Calls for Papers | NBER | Network Meetings
Health and Healthcare Variations across the Population Conference. Conference is May 15, 2026; deadline to submit is February 13, 2026.
Geography and Health: Exploring Rural-Urban Disparities. The conference is June 8, 2026; the deadline to apply is March 8, 2026.
CALL FOR APPLICATIONS
We are accepting applications for the first annual Short Course to advance cross-national research on aging and cognitive function. This initiative seeks to advance research on Alzheimer’s Disease and Related Dementia (AD/ADRD) using population-based data with a focus on cross-national comparisons among the U.S., Mexico, and other countries in Latin America and the Caribbean. The research training project is led by investigators at Arizona State University, the University of Texas at San Antonio, and the University of Texas Rio Grande Valley, and supported by the National Institute on Aging (Grant 1R25AG095799). This is an in-person workshop, to be held in San Antonio, March 23-26, 2026. Deadline to apply: January 9, 2026. See attached flyer.
NIH
The NIH continues to undergo a lot of change. Below are some of the new policies.

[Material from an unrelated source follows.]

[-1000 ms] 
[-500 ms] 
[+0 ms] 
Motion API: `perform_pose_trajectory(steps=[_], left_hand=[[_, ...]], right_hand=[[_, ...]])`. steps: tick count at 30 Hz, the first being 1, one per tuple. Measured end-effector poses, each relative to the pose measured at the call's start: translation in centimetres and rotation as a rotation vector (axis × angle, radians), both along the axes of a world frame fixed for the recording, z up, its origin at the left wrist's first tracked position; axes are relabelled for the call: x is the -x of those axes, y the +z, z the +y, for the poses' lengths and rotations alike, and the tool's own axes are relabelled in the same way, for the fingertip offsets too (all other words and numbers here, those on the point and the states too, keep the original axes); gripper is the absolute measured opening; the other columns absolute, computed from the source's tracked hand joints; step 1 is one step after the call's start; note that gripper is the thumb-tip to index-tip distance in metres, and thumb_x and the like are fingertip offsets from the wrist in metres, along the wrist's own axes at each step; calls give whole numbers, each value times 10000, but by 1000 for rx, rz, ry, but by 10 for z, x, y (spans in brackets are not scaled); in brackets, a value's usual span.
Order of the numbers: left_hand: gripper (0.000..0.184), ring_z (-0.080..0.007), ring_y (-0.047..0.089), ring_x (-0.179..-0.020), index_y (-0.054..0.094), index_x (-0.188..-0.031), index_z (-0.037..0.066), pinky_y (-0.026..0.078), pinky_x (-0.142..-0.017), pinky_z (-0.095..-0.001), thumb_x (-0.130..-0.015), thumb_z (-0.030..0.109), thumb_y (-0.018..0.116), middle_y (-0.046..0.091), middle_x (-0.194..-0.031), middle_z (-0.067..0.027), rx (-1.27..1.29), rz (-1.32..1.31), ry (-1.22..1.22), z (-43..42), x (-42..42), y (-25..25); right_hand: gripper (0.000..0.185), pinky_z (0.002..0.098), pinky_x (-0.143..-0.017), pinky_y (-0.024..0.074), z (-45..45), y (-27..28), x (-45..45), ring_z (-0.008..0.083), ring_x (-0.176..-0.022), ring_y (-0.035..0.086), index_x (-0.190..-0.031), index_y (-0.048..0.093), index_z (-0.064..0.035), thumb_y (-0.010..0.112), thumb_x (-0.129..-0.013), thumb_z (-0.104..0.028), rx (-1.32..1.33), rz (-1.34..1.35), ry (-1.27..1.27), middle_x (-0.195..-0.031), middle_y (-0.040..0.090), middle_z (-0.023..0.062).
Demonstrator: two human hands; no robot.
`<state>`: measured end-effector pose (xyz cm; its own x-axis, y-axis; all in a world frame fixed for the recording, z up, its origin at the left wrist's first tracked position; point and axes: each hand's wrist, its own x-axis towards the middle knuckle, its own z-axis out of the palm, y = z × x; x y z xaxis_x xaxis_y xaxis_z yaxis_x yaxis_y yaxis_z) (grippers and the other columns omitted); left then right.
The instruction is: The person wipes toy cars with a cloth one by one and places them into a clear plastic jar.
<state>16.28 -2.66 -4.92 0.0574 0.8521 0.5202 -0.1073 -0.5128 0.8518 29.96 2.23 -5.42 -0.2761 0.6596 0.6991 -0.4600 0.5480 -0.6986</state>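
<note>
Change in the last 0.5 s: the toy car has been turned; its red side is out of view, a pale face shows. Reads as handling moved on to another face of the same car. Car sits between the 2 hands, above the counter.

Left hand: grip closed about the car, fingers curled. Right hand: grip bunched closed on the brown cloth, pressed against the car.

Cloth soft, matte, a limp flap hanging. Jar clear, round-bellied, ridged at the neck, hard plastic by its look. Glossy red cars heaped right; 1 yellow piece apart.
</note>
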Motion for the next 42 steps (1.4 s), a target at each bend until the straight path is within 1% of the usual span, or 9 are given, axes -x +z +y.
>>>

- NOT-OD-26-017: Research Security Training Requirements for NIH
- NOT-OD-26-019: NIH Administrative Burden Reduction Effort Removal of Requirements for Letters of Intent and Unsolicited Applications Requesting $500,000 or More in Direct Costs
- The National Institutes of Health is largely replacing Notices of Special Interest (NOSI)s with Highlighted Topics. Subscribe here.
- Updated guidance on the reopening process at NIH after the government shutdown. There is a significant lag in proposal review and award processes due to the shutdown. The shutdown required that NIH cancel over 370 peer review meetings, impacting the review of over 24,000 applications. The volume of missed meetings complicates NIH efforts to catch up. In order for these applications to be considered in the January council as originally planned, the following modifications in peer review practices will be made: The percent of applications discussed in most meetings will be reduced to 30-35%, instead of the current ~50%. See the Notice for more information (NOT-OD-26-012).
- NOT-OD-26-018: As of January 25, 2026, NIH biosketches and current/pending support forms need to be completed using Common Forms and SciEnCV. This includes forms for the JIT and for RPPRs. Read more here.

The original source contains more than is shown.